1 Mayıs’ın yaklaştığı bu günlerde basında çıkan birbirinden ilgisizmiş gibi gözüken iki haber, aslında kapitalistlerin sınıf çıkarlarını resmetmesi açısından anlamlıdır. İki haberde de ekonomik kaygı öne çıkmış, kapitalistler ve onların sözcüleri sınıf çıkarlarının ne olduğunun bilincinde sözler sarf etmişlerdir. AKP’nin “ayak takımı” açıklamasından rahatsız olmuş gözüken TÜSİAD, ortalığı yatıştırmaya çalışırken, 1 Mayıs yasal tatil olmalı diye öneri geliştirmeyi bir kenara bırakın, konuya ekonomik kalkınmanın morali açısından yaklaşmıştır. Yani işçi sınıfı ve emekçi halkın ağır bedeller ödeyerek kazandığı haklarını uluslararası kardeşleriyle dayanışma içinde kutlayacakları 1 Mayıs’ın yasalaşmasını yine istememişlerdir. İngiltere de ise, 21 yıl sonra greve çıkan eğitim emekçileri İngiliz sermaye sınıfını ve sözcülerini ürkütmüş görünmektedir. Bakan öğretmenlerin haklarına çözüm arayacağına vicdanlarına seslenmeyi tercih etmiştir. Sosyalist sistemin çözülmesi sonrası AB ülkelerinde en basit sosyal hakların AB emperyalistlerinin gözüne batmakta olduğu ve sosyal devlet uygulamalarının bir bir yok edildiği gün gibi ortadadır. Bu yıkıma rağmen, AB ülkelerinde işçi ve emekçiler mücadele geleneklerine geri dönmenin hazırlıklarını yapmaktadırlar.  Aynı sınıfın parçaları olan AB emperyalistleri ve TÜSİAD’ın temsil ettiği yerli kapitalistlerimiz, tam 1 Mayıs öncesi –ne ironiktir ki- farklı ülkelerin işçi ve emekçilerinin hak mücadelelerine aynı sınıfsal tepkiyi göstermişlerdir.
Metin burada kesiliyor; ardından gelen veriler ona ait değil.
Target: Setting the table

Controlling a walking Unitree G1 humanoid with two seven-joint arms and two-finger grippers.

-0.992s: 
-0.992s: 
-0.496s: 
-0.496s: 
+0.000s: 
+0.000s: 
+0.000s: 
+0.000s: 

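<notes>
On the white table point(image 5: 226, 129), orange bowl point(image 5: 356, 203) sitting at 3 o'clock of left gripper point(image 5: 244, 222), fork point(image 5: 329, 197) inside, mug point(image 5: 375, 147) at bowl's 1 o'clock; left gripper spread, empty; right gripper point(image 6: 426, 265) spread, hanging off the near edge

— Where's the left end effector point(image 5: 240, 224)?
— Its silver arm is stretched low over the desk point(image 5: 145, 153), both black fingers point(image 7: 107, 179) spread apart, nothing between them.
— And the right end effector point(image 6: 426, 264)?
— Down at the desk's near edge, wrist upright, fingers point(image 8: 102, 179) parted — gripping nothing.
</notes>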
TÜSİAD’ın önerisinde kalkınma sonrası haklardan tek söz yokken, kalkınınca ne olacak, üretim ve bölüşüm süreci nasıl değerlendirileceği doğal olarak geçiştirilmiştir. Cumhuriyetin başında ilan edilen kapitalist yoldan kalkınma sonrası, sürekli kalkındığı iddia edilen ülkemizde, bir türlü kalkınma sırası işçi sınıfı ve emekçi halka gelmemektedir. Biz, işçi ve emekçiler açısından ise kapitalist düzende kalkınmanın ne demek olduğu artık bellidir. Uluslararası sermayenin aynı sınıfsal tepkileri gösteren parçaları biz emekçilere de kendi sınıf çıkarlarımız için nasıl davranmamız gerektiğini anımsatmaktadır. Ülkemizde 60’lı-70’li yıllarda yükselen sınıf ve kitle çalışması anlayışını yaşama geçirmek tek seçeneğimizdir. Sınıf ve kitle çalışması anlayışımızı yaşama geçirmenin ön koşulu ise emperyalist-kapitalistlere karşı sınıf kardeşliğimizi yükselterek olur. Bu hem zorunlu, hem de olanaklıdır. İşçi ve emekçilerin sınıf kardeşlerinden başka güvenecekleri hiçbir şeyleri yoktur. İşte, önümüzdeki 1 Mayıs sınıf kardeşliğinin sınanacağı ve güçleneceği gündür. 1 Mayıs’a sahip çıkmak tüm işçi ve emekçilerin sınıfsal sorumluluğudur.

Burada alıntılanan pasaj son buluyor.